Не палач Глеб Бокий и не зять Глеба Бокия были основной жертвой Большого Террора. Это был обычный русский крестьянин, посмевший хоть раз сказать слово поперек комбеду и колхозу, хоть косо взглянуть на председателя сельсовета.
Наконец, становится понятно, что машина террора, созданная большевистской диктатурой, работала непрерывно, меняя лишь формы, но не сущность — массового террора против всей неудобной для этой диктатуры России. Расстрельные решения «троек» в 1937 ничем по своему антиправовому характеру не отличались от бессудных расстрелов в чрезвычайках в 1919.

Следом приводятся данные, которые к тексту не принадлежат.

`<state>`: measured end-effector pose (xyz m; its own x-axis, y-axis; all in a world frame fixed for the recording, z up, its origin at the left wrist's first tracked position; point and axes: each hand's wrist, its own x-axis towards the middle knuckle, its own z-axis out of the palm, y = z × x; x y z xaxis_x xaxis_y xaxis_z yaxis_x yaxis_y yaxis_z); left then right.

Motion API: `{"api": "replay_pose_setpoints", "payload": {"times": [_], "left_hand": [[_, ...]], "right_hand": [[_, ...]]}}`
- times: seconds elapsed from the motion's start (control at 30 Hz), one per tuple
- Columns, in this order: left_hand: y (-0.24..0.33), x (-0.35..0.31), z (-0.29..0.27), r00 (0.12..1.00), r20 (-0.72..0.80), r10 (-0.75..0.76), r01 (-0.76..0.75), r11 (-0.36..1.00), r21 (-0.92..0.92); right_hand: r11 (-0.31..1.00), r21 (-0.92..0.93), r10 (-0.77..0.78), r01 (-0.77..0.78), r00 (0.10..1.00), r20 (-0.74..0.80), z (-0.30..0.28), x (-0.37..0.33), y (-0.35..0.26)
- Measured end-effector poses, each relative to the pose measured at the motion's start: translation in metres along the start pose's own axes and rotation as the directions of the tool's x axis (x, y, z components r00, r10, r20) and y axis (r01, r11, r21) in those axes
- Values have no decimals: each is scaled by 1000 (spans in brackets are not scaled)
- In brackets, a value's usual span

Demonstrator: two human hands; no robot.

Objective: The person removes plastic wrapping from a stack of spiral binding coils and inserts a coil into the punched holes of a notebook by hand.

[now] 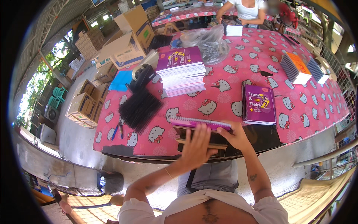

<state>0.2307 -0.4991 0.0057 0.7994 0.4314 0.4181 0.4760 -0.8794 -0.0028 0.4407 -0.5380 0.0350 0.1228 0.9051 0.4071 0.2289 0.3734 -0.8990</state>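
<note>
At the table's near edge, a purple spiral notebook (188,121) is on a brown wooden stand (199,139), its row of coil loops facing up. My right hand (233,135) grips the notebook's right end, thumb on the near side. My left hand (199,143) lies against its near side with fingers stretched out. A black bundle of plastic spiral coils (140,110) is to the left. A finished purple spiral notebook (258,104) lies right of my right hand. Beyond the stand, a tall stack of unbound purple-covered notebooks (182,72) leans slightly.
A black tape dispenser (141,76), blue sheets (121,80) and pens (118,130) are at left. Clear plastic bags (210,43) lie farther back. Notebook stacks (296,69) stand at right. Cardboard boxes (128,50) rise at the left. Across the table, a person (246,15) handles a notebook stack (233,29).
</note>
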Motion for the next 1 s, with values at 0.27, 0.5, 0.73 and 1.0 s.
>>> {"api": "replay_pose_setpoints", "payload": {"times": [0.27,0.5,0.73,1.0], "left_hand": [[2,25,-10,975,-221,3,-15,999,-49],[-1,32,-8,979,-178,-95,81,993,-83],[-38,61,-50,975,-212,-72,31,981,-192],[-41,73,-53,984,-161,78,-84,996,-32]], "right_hand": [[995,-67,80,-73,992,98,-1,-1,-2],[998,-57,8,-6,1000,26,4,-1,2],[988,-112,113,-106,992,59,1,1,-10],[994,-104,26,-20,998,56,-1,2,-4]]}}
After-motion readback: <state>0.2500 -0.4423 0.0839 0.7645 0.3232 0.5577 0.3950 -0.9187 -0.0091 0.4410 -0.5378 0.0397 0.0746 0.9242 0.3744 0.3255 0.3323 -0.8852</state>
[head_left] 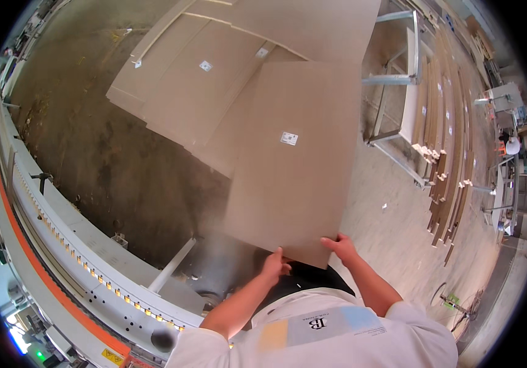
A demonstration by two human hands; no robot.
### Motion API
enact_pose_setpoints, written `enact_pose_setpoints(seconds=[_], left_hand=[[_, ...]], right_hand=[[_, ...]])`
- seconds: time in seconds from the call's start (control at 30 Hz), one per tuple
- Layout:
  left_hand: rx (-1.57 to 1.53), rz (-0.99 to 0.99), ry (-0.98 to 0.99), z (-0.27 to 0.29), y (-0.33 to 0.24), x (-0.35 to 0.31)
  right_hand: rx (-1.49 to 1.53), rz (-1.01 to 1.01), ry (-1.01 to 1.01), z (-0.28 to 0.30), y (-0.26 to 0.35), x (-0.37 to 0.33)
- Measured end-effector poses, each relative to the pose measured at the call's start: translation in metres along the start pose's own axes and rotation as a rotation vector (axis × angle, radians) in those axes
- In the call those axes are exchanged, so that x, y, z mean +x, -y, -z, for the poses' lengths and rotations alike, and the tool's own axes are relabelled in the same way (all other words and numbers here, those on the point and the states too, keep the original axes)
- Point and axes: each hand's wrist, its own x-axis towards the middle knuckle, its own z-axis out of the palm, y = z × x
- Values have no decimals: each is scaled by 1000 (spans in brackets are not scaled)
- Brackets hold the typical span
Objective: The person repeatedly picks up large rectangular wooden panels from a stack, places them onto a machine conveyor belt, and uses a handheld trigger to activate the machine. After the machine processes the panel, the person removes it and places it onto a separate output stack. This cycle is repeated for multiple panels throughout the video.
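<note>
A large brown board (pixel 291 190) with a small white label (pixel 288 138) stretches away from my body, its far end lying over other brown boards. My left hand (pixel 274 268) is closed on the board's near edge, thumb on top and fingers below. Further right, my right hand (pixel 341 249) grips the board near its right corner, the thumb lying on the upper face. The fingers under the board are mostly hidden.
Several labelled brown boards (pixel 184 80) lie stacked beyond. A long white machine (pixel 101 254) with an orange strip and a row of rollers curves along my left. At right stand a metal frame (pixel 392 135) and long narrow strips (pixel 444 153). Bare concrete floor (pixel 392 239) shows between.
</note>
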Motion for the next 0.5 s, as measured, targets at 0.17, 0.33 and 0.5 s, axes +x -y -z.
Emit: enact_pose_setpoints(seconds=[0.17,0.33,0.5], left_hand=[[417,-6,383,-84,-42,-43],[352,-444,412,-139,-139,-63],[-88,-673,195,-195,-251,-69]], right_hand=[[-182,321,-264,59,115,-82],[-610,724,-522,87,187,-121],[-895,923,-535,105,167,-109]])
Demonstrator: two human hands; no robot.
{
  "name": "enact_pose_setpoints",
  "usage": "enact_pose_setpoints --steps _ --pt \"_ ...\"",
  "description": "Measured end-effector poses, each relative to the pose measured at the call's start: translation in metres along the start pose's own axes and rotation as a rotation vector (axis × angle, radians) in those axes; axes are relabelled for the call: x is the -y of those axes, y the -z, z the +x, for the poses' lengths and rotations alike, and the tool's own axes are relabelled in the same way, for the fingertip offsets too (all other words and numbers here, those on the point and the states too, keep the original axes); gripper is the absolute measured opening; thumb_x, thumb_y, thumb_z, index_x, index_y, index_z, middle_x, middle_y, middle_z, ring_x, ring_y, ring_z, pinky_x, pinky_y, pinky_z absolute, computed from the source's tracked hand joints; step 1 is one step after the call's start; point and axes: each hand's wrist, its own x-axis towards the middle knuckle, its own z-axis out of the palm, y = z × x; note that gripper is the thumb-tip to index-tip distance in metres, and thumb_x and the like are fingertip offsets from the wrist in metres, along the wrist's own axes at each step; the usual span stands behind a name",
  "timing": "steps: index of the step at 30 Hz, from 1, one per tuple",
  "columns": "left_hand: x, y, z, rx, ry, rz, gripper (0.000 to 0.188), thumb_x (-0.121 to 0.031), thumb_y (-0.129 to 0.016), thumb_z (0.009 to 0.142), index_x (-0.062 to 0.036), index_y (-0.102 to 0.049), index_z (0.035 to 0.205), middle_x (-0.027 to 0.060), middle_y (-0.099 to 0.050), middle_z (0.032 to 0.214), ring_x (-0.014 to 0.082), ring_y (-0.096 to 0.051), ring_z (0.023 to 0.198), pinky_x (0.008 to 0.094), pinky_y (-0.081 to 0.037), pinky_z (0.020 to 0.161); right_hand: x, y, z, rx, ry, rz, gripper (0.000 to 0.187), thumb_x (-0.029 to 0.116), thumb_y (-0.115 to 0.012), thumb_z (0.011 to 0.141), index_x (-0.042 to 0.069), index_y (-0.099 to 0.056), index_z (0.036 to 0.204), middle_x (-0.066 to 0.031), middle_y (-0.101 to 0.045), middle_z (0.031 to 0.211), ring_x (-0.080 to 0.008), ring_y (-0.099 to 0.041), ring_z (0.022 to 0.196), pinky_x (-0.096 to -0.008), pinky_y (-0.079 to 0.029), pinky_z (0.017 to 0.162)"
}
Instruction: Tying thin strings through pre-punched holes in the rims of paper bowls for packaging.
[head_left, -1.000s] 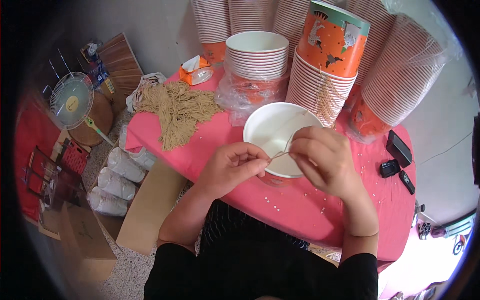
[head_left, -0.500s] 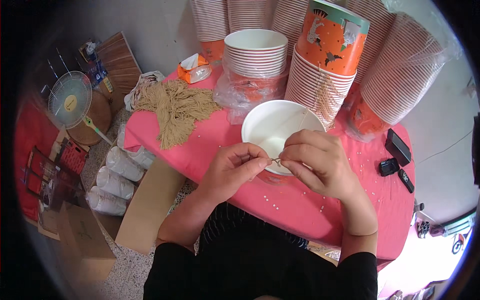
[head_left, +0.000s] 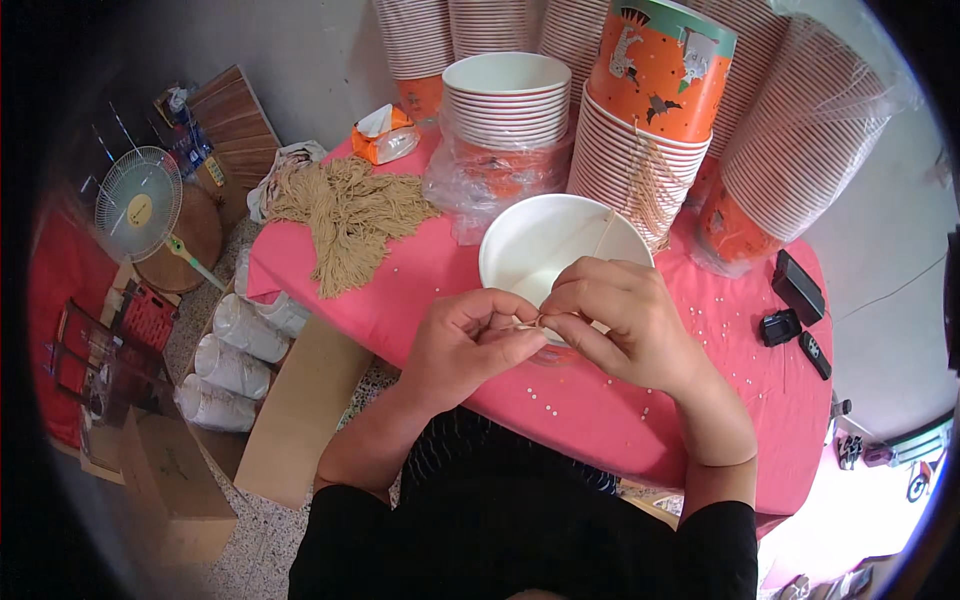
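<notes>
A white-lined paper bucket (head_left: 515,250) stands at the near edge of the table, its mouth facing up. A thin tan cord (head_left: 604,232) runs down inside it from the far right rim. My left hand (head_left: 465,345) pinches the cord between thumb and forefinger at the bucket's near rim. Fingertip to fingertip with it, my right hand (head_left: 635,320) also pinches the cord. The bit of cord between the fingers is mostly hidden. Behind the bucket, a stack of nested buckets (head_left: 640,160) has tan cords (head_left: 648,185) hanging down its side.
Tan cords lie heaped (head_left: 350,215) at the left of the pink-covered table (head_left: 620,440), near an orange tissue pack (head_left: 385,135). Wrapped bucket stacks (head_left: 800,140) line the back. Black devices (head_left: 798,290) lie at right. Small white dots are scattered on the cloth. A carton of white buckets (head_left: 230,365) stands left.
My fingertips have come closer together, and the small cord loop seen between them before is now mostly covered. My right hand has shifted slightly left.
</notes>
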Motion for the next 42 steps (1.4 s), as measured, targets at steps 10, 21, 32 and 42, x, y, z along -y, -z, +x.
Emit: enact_pose_setpoints --steps 10,21,32,42 --pt "-0.001 -0.008 -0.001 -0.149 -0.469 0.506 0.012 0.003 -0.07 0.08 -0.0033 -0.064 0.089 -0.0011 -0.056 0.071 0.0043 -0.046 0.055 0.0217 -0.036 0.049 0.005 0.001 -0.004 0.185 -0.367 0.395 0.004 0.003 -0.064 0.088 -0.001 -0.062 0.088 -0.0064 -0.062 0.078 -0.0154 -0.058 0.073 -0.0282 -0.046 0.067" --pt "0.005 -0.009 0.005 -0.156 -0.664 0.488 0.02 0.007 -0.071 0.08 -0.0029 -0.068 0.097 0.0042 -0.062 0.079 0.008 -0.052 0.059 0.0227 -0.04 0.051 0.001 0.001 -0.006 0.201 -0.57 0.682 0.012 0.009 -0.062 0.094 -0.002 -0.062 0.089 0.0011 -0.058 0.07 -0.0039 -0.048 0.063 -0.0232 -0.039 0.055" --pt "0.008 -0.008 -0.001 -0.177 -0.173 -0.083 0.008 0.002 -0.063 0.089 -0.0006 -0.061 0.096 -0.0017 -0.061 0.085 0.0024 -0.056 0.072 0.0173 -0.045 0.062 0.014 -0.002 -0.003 0.11 -0.428 0.491 0.012 0.006 -0.07 0.084 0.001 -0.062 0.091 -0.0044 -0.063 0.073 -0.0103 -0.057 0.056 -0.0263 -0.043 0.051" --pt "0.008 0.007 0.002 0.086 0.161 -0.612 0.008 -0.012 -0.059 0.094 -0.0038 -0.061 0.096 -0.0046 -0.05 0.068 0.0019 -0.035 0.05 0.0192 -0.024 0.043 0.007 -0.013 -0.002 -0.029 -0.042 0.146 0.015 0.001 -0.07 0.076 0.004 -0.061 0.087 -0.0082 -0.061 0.073 -0.0271 -0.063 0.066 -0.0372 -0.048 0.057"
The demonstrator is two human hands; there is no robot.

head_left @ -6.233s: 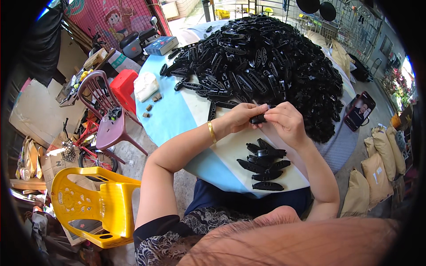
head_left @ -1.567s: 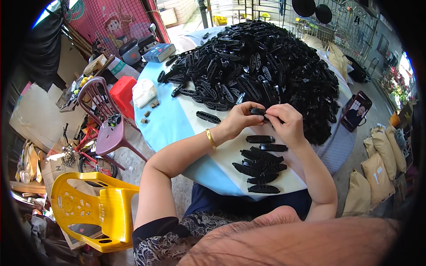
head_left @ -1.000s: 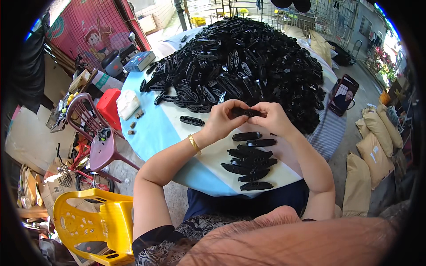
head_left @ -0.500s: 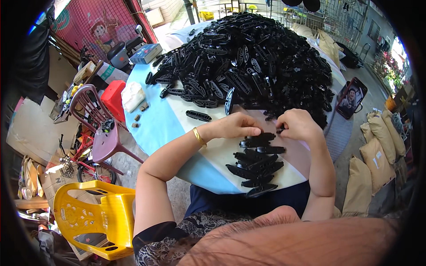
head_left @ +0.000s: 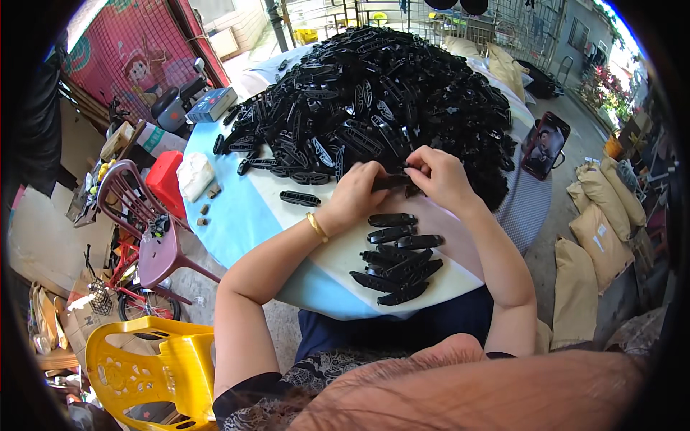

Акты индивидуальных и коллективных убийств начались с первых часов советской власти. Уже 31 октября (13 ноября) 1917 года был расстрелян в Царском Селе протоиерей Иоанн Кочуров, про которого большевики решили, что он благословляет защищавших правительство казаков (в известном смысле было бы логичней сдвинуть памятную дату всего на две недели, приурочив ее не к случайному событию, а к действительному рубежу начала террора в 1917).
Казалось бы, не стоит говорить о жестокостях при захвате большевиками Москвы в ноябре 1917, включавших артобстрел Кремля и расстрел его защитников-юнкеров — формально это не террор, а первый акт гражданской войны. Но вот только уже сдавшихся юнкеров расстреливали десятками. Потрясенный похоронами 300 жертв этой бойни Александр Вертинский написал знаменитую песню «Я не знаю зачем и кому это нужно…». Вертинского вызвали в ЧК. «Не можете же вы запретить мне их жалеть?», — спросил артист. «Если надо — и дышать запретим», — последовал ответ. Под эту песню шли в бой полки Добровольческой армии, а в 1970-е её даже официально исполняли в советских театрах, правда делая вид, что речь идет о жертвах Первой мировой.